After a good sleep last night, I went to meet squiddity for lunch, thinking fresh air and a walk would help the brokeness. I walked, from here to there but he had forgotten about me so I went for a walk and then sat on a wall and read my book. He discovered me on the wall and we went for a walk and had a chat but he had to go back to work. We'll try again tomorrow before I go to clean voofy and drreagan's house.
I decided since being in the area(ish) I'd go and see avalon_bliss' new place. I walked, and met them coming out of the door on the way to the hospital because Jude had cracked his cast. None of us had any money, including Jude which is fair enough; he is only 4 I can't expect him to pay for me. So we walked, to St Pancras hospital, but they had no A&E; or fracture place. So we walked, to UCH where they fixed him and gave him a ballon.

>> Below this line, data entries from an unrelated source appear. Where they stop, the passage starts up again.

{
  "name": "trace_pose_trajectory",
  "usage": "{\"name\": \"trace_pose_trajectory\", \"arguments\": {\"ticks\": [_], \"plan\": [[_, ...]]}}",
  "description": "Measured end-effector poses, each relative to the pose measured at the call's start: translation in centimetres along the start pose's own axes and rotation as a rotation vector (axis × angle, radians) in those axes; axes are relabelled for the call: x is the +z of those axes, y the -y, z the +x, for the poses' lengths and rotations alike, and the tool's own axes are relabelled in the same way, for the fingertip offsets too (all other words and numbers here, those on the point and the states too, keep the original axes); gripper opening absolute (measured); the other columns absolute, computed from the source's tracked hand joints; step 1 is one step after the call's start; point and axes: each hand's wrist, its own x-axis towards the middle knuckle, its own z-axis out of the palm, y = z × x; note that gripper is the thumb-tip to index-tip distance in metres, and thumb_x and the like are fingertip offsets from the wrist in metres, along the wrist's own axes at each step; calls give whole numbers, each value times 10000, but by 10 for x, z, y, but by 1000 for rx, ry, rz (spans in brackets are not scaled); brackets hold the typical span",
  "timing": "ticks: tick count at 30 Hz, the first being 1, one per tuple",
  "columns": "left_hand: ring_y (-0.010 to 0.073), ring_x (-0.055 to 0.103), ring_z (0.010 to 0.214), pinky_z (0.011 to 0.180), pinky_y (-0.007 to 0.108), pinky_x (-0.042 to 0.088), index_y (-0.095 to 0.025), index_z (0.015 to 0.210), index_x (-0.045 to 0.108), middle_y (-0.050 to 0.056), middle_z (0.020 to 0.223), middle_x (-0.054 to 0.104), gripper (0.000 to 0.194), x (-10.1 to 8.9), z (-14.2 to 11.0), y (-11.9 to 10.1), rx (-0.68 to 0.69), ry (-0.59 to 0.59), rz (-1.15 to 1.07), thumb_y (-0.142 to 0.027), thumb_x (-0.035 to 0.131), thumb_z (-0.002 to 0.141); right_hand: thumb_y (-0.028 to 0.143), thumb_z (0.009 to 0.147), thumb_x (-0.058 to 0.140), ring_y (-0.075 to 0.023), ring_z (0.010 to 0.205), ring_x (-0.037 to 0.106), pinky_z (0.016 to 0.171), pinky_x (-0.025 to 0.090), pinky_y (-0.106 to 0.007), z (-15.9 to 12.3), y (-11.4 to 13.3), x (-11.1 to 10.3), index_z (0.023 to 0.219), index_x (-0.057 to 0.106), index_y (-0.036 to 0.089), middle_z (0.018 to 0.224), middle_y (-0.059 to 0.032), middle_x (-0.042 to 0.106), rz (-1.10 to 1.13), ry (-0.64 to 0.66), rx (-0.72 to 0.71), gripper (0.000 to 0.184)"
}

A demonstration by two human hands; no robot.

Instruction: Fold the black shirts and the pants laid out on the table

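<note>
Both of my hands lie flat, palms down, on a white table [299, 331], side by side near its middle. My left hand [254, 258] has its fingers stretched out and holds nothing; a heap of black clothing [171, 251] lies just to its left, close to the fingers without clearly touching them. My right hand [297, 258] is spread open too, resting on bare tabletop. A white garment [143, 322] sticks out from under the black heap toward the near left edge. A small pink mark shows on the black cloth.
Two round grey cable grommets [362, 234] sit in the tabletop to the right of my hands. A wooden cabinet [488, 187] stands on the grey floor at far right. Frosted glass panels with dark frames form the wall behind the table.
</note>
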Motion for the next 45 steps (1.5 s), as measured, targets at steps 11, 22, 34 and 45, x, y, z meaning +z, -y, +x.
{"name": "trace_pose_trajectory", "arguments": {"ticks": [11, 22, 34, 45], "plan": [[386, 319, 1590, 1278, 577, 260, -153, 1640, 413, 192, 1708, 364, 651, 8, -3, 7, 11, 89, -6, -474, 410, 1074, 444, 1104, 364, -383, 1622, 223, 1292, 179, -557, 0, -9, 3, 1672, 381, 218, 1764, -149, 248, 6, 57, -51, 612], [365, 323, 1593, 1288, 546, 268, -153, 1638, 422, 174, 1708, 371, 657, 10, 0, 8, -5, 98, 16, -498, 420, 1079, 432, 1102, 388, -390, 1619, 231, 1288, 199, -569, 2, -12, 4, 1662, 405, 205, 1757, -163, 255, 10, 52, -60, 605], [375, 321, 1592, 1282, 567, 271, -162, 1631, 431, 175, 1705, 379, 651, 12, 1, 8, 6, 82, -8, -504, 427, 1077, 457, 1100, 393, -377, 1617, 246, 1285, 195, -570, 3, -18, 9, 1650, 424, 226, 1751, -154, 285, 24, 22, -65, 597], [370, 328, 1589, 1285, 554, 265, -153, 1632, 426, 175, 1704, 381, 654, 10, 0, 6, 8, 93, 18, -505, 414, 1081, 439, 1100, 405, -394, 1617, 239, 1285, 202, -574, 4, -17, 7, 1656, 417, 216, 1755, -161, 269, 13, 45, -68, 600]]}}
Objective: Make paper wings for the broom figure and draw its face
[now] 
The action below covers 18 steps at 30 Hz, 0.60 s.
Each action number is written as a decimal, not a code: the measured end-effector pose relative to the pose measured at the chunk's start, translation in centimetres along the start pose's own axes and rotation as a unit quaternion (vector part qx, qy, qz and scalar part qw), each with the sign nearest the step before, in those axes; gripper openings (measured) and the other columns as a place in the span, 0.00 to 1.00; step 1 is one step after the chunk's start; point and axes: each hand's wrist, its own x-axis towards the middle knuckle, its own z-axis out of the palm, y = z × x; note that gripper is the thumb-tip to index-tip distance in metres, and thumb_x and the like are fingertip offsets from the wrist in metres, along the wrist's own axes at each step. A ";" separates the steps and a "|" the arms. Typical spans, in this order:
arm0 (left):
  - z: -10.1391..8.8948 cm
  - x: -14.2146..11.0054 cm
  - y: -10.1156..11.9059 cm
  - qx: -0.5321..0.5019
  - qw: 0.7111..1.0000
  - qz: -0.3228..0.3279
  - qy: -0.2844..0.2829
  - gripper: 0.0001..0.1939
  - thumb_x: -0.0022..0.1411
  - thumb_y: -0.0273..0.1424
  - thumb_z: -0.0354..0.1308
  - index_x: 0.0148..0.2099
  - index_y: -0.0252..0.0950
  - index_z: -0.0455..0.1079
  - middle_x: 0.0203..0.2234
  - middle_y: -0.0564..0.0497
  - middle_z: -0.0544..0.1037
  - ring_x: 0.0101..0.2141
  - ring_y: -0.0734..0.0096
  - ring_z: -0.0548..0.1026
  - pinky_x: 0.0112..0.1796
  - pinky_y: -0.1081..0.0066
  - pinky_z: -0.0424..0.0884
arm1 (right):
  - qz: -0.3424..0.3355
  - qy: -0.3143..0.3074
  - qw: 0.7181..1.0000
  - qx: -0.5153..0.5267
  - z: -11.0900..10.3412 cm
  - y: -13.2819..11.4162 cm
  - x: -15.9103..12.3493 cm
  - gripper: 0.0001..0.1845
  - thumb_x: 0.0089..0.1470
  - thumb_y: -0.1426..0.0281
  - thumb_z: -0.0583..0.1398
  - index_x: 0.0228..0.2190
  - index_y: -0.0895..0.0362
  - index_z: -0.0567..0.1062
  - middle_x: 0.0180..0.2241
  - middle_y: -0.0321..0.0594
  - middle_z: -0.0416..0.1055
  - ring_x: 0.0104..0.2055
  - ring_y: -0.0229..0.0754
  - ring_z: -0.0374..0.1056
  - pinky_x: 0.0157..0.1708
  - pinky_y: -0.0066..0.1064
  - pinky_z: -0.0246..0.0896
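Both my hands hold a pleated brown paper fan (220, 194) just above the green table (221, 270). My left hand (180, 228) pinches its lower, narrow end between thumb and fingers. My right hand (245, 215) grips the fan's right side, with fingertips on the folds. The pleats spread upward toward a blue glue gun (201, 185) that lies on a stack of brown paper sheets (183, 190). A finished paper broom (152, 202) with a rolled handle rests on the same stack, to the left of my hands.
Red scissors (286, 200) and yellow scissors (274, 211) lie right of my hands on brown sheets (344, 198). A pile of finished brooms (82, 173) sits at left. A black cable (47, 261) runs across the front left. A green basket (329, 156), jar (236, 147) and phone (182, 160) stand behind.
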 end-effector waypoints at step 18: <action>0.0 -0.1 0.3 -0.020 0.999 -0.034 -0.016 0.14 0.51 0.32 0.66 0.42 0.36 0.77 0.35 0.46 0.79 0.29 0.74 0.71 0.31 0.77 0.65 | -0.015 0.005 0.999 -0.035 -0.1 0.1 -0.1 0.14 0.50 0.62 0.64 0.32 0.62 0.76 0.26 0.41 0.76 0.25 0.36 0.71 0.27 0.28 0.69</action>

Jude talks with an American accent because he watches too much TV. My niece also picks up TV accents, but she likes to watche spanish TV?! "Abre abre!" Time in there made me Thank God I'm not a chilren's nurse.
Still not having money or a travelcard I walked, to the manly shop and got silicone sealant for my shower. Then I walked, home. All in all approx 4 hours walking today. I'm a little bit tired, but no longer broken or shakey. I do need to eat at some point though. Which would mean walking, to the shop.
I do seem to be obssessed by my own mortality today.
Bits what Robin remembered that I didn't.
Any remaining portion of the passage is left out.